State v. Wagerman, Ca2006-05-054 (5-14-2007)

2007 Ohio 2299
CourtOhio Court of Appeals
DecidedMay 14, 2007
DocketNo. CA2006-05-054.
StatusPublished
Cited by4 cases

This text of 2007 Ohio 2299 (State v. Wagerman, Ca2006-05-054 (5-14-2007)) is published on Counsel Stack Legal Research, covering Ohio Court of Appeals primary law. Counsel Stack provides free access to over 12 million legal documents including statutes, case law, regulations, and constitutions.

Bluebook
State v. Wagerman, Ca2006-05-054 (5-14-2007), 2007 Ohio 2299 (Ohio Ct. App. 2007).

Opinions

OPINION
{¶ 1} Defendant-appellant, Robert E. Wagerman, appeals the denial of his motion to dismiss a charge of Failure to Comply with an Order or Signal of a Police Officer by the Warren County Court of Common Pleas and subsequent conviction thereof. We affirm.

{¶ 2} On January 8, 2006 at approximately 3:38 a.m., a police officer observed appellant traveling eastbound at a high rate of speed on State Route 63 near the Warren County/Butler County line. The officer engaged his overhead lights and began to follow appellant. Appellant ran a red light at the State Route 63 and northbound I-75 ramp, nearly *Page 2

striking a vehicle at the intersection. Appellant entered the ramp and merged onto northbound I-75, increasing his speed to over 100 mph. The officer continued to follow appellant with his overhead lights and siren activated. Appellant exited at State Route 122, struck a guard rail on the ramp, and ran a stop sign at the bottom of the ramp. Appellant drove eastbound on State Route 122 towards State Route 741. While pursuing appellant on State Route 122, Officers observed appellant drive across the highway divide towards oncoming traffic without his headlights on and come close to crashing into several vehicles on the road. In the area of State Route 122 and State Route 741, officers placed "stop sticks" in the road, which appellant drove his car through, causing the tires to deflate. Appellant's car subsequently crashed and appellant began to flee on foot. Appellant was then apprehended by the police.

{¶ 3} On January 12, appellant came before the Lebanon Municipal Court for a preliminary hearing. Having no subject matter jurisdiction to hear felony cases, the Lebanon Municipal Court bound over one count of Failure to Comply with an Order or Signal of a Police Officer ("Failure to Comply") in violation of R.C. 2921.331(B) and (C)(5)(a)(ii), a third-degree felony, to the Warren County Court of Common Pleas. Further, because several acts of the high-speed chase occurred along State Route 122 in Warren County, but outside the geographic jurisdiction of the Lebanon Municipal Court, appellant was charged with three misdemeanors in the Warren County Court. Appellant was charged with one count of Driving Under Suspension in violation of R.C. 4510.16(A), one count of Operating a Vehicle with Disregard to Public Safety ("Reckless Operation") in violation of R.C. 4511.20, and one count of Failure to Stop After an Accident Involving Injury to Persons or Property in violation of R.C. 4529.021(A). Like the Lebanon Municipal Court, the Warren County Court does not have subject matter jurisdiction to hear felony cases. On January 31, 2006, appellant entered a plea of guilty to each misdemeanor count in the Warren County Court and was sentenced to *Page 3 three days in jail, a $350 fine, a six-month driver's license suspension, and two years of basic probation.

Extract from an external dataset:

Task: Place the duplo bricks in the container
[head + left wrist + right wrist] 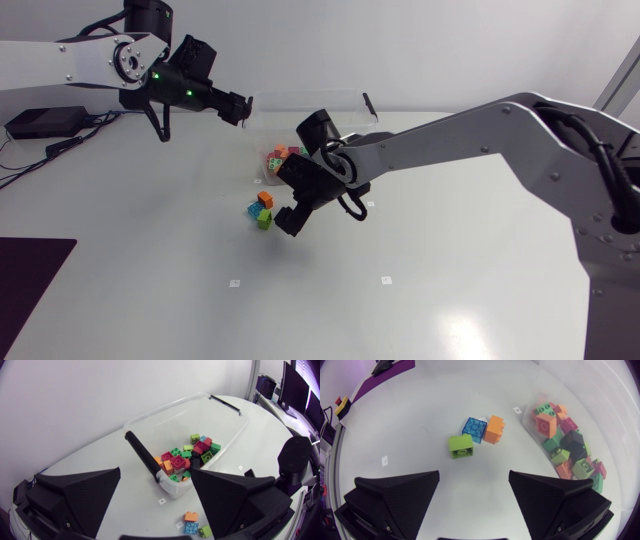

{¶ 4} On February 6, 2006, appellant was indicted in the Warren County Court of Common Pleas for the felony Failure to comply charge that was bound over from the Lebanon Municipal Court. Appellant moved to dismiss the felony charge, claiming double jeopardy and that he had already been prosecuted for the same course of conduct. The Warren County Court of Common Pleas denied appellant's motion and appellant entered a plea of no contest. Appellant was sentenced to one year in prison with credit for 108 days served, a two-year license suspension, and attorney's fees and costs.

{¶ 5} Appellant timely appealed, raising two assignments of error. We will first address appellant's second assignment of error.

{¶ 6} Assignment of Error No. 2:

{¶ 7} "APPELLANT'S CONVICTION FOR RECKLESS OPERATION BARRED PROSECUTION FOR FELONY FAILURE TO COMPLY."

{¶ 8} Appellant argues in his second assignment of error that felony failure to comply constitutes the same offense as reckless operation. Specifically, appellant argues that since he was prosecuted and convicted of reckless operation, a subsequent prosecution for felony failure to comply is a violation of double jeopardy.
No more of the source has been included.